Aloneness is a great way to stop an epidemic, but it's a terrible way to live.

The Bible is clear we are not to live in fear, and that we are also meant to be in communion and connection with each other. We are social beings (which is not easy for we introverts to accept); keeping us from being social is a slow death, like leaving a sick horse by itself so it wills itself to die. Isolating people for a possible one to six months is the severe alteration or end of society. Forbidding church gatherings, social gatherings, or eating out for months is the end of sanity. There will be no "back to normal" after that point. There will be years of digging out of deep recession at best. Is protecting the biological being from sickness worth that price when the other equally important parts of it are left to become sick?

Making the rounds on social media right now is a reference to a C. S. Lewis quote about living in the atomic bomb age, and how, if you substitute "atomic bomb" with coronavirus, it would apply to today:

In one way we think a great deal too much of the atomic bomb. “How are we to live in an atomic age?” I am tempted to reply: “Why, as you would have lived in the sixteenth century when the plague visited London almost every year, or as you would have lived in a Viking age when raiders from Scandinavia might land and cut your throat any night; or indeed, as you are already living in an age of cancer, an age of syphilis, an age of paralysis, an age of air raids, an age of railway accidents, an age of motor accidents.”

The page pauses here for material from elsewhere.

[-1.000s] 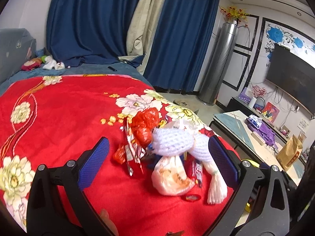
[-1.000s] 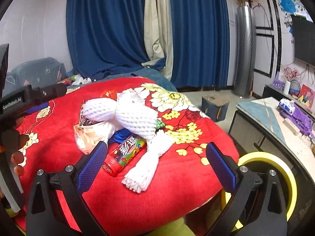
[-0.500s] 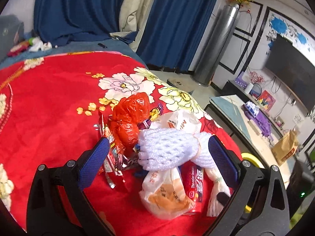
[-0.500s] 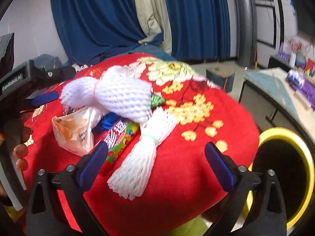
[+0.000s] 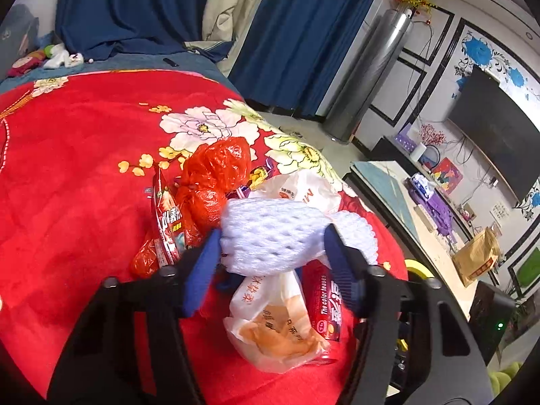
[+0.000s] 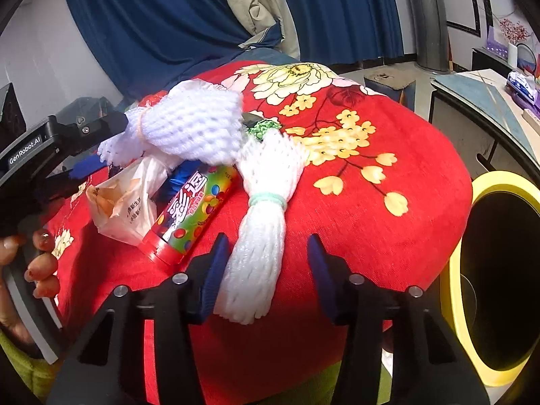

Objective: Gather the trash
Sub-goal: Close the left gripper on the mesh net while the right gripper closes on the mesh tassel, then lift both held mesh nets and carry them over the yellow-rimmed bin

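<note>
Closing in, the left gripper squeezed the fat foam net on the red blanket; the right gripper straddled its long tail, not pinching yet.

Counting outward from the candy tube: one tube, with two white foam fruit nets beside it, the puffed net lying over the tube's far end and the tied net along its right side. Left of the tube lies one pale plastic bag, and beyond it one red plastic bag and one red snack wrapper. One yellow-rimmed bin stands to the tube's right, off the red blanket.
</note>
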Demonstrator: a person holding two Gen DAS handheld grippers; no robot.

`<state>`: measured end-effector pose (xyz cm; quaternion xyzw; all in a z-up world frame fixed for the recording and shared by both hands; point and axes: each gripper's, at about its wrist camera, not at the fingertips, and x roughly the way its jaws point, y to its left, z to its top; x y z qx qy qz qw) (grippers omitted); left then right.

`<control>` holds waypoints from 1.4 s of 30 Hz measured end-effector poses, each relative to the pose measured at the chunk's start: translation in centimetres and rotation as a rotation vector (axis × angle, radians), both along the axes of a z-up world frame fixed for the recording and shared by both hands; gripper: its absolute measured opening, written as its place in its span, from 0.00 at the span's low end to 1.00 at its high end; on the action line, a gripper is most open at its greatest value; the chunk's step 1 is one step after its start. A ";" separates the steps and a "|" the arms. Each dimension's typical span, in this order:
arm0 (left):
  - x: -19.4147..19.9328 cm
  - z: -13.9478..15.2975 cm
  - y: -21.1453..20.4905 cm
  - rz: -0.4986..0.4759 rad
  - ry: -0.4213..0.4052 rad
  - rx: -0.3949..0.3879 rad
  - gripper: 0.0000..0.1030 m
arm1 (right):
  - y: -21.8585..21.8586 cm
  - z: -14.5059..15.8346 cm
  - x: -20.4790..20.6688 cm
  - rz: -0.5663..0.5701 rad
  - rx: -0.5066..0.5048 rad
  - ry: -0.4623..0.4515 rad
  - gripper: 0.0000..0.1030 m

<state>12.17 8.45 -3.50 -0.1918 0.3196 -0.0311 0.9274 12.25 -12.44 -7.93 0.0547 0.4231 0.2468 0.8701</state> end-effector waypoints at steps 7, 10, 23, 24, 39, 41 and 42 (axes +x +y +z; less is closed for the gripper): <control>-1.3 0.9 -0.4 -0.017 -0.047 0.001 0.16 | -0.5 0.1 -0.3 0.007 0.003 -0.009 0.30; -1.9 1.6 -0.9 -0.047 -0.085 0.005 0.11 | -0.5 0.3 -0.5 0.014 -0.004 -0.023 0.26; -4.0 4.7 -3.3 -0.103 -0.201 0.057 0.09 | -3.2 3.3 -1.2 -0.045 0.007 -0.138 0.19; -4.0 4.7 -3.5 -0.107 -0.204 0.061 0.09 | -3.7 3.5 -1.2 -0.055 0.009 -0.146 0.19; -4.0 5.2 -8.5 -0.211 -0.220 0.102 0.09 | -12.3 6.4 -1.8 -0.251 -0.013 -0.257 0.19; -3.9 5.1 -9.5 -0.232 -0.220 0.115 0.09 | -13.7 6.6 -2.0 -0.283 -0.015 -0.270 0.19; -3.8 5.0 -10.0 -0.242 -0.219 0.118 0.09 | -14.4 6.6 -2.1 -0.301 -0.016 -0.276 0.19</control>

In other words, do not let us begin by exaggerating the novelty of our situation. Believe me, dear sir or madam, you and all whom you love were already sentenced to death before the atomic bomb was invented: and quite a high percentage of us were going to die in unpleasant ways. We had, indeed, one very great advantage over our ancestors—anesthetics; but we have that still. It is perfectly ridiculous to go about whimpering and drawing long faces because the scientists have added one more chance of painful and premature death to a world which already bristled with such chances and in which death itself was not a chance at all, but a certainty.

This is the first point to be made: and the first action to be taken is to pull ourselves together. If we are all going to be destroyed by an atomic bomb, let that bomb when it comes find us doing sensible and human things—praying, working, teaching, reading, listening to music, bathing the children, playing tennis, chatting to our friends over a pint and a game of darts—not huddled together like frightened sheep and thinking about bombs. They may break our bodies (a microbe can do that) but they need not dominate our minds.

— “On Living in an Atomic Age” (1948) in Present Concerns: Journalistic Essays

There is nothing new under the sun, especially ways to die or be afraid to die. The world has always been a deadly place for someone somewhere. That doesn't mean we don't try to mitigate it, but living in or promoting other forms of devestation or fear isn't mitigation. It's exacerbation. It's living life in fear of death instead of living life accepting death. One is full of dread and selfishness and closed-off defensiveness, and the other is about joy and generosity and hope and being fully alive.

Last week, those people were there to enjoy a concert. The risk was what it was. At the time, only one case was reported in the state, up by Minot. People maybe thought they were foolish, all the online experts would say at least as much, but the crowd cheered for normalcy. Why?

It's like Bolero.

It's a life of steady accumulation of scary personal experiences and world-wide disasters that some made it through and some didn't that, building over time, creating a kind of understanding through the symphony of it all, if you don't allow fear to reign. It's an understanding that no one is guaranteed a minute more of life. It's an understanding that all life is precious, but all life ends. You can choose how you will live in it, and if you'll die in fear and alone long before you're dead, or live to the end.

It's wise to take steps as we are, I suppose, but it would not be wise to continue them for extended periods of time. At some point, the cure becomes worse than the disease.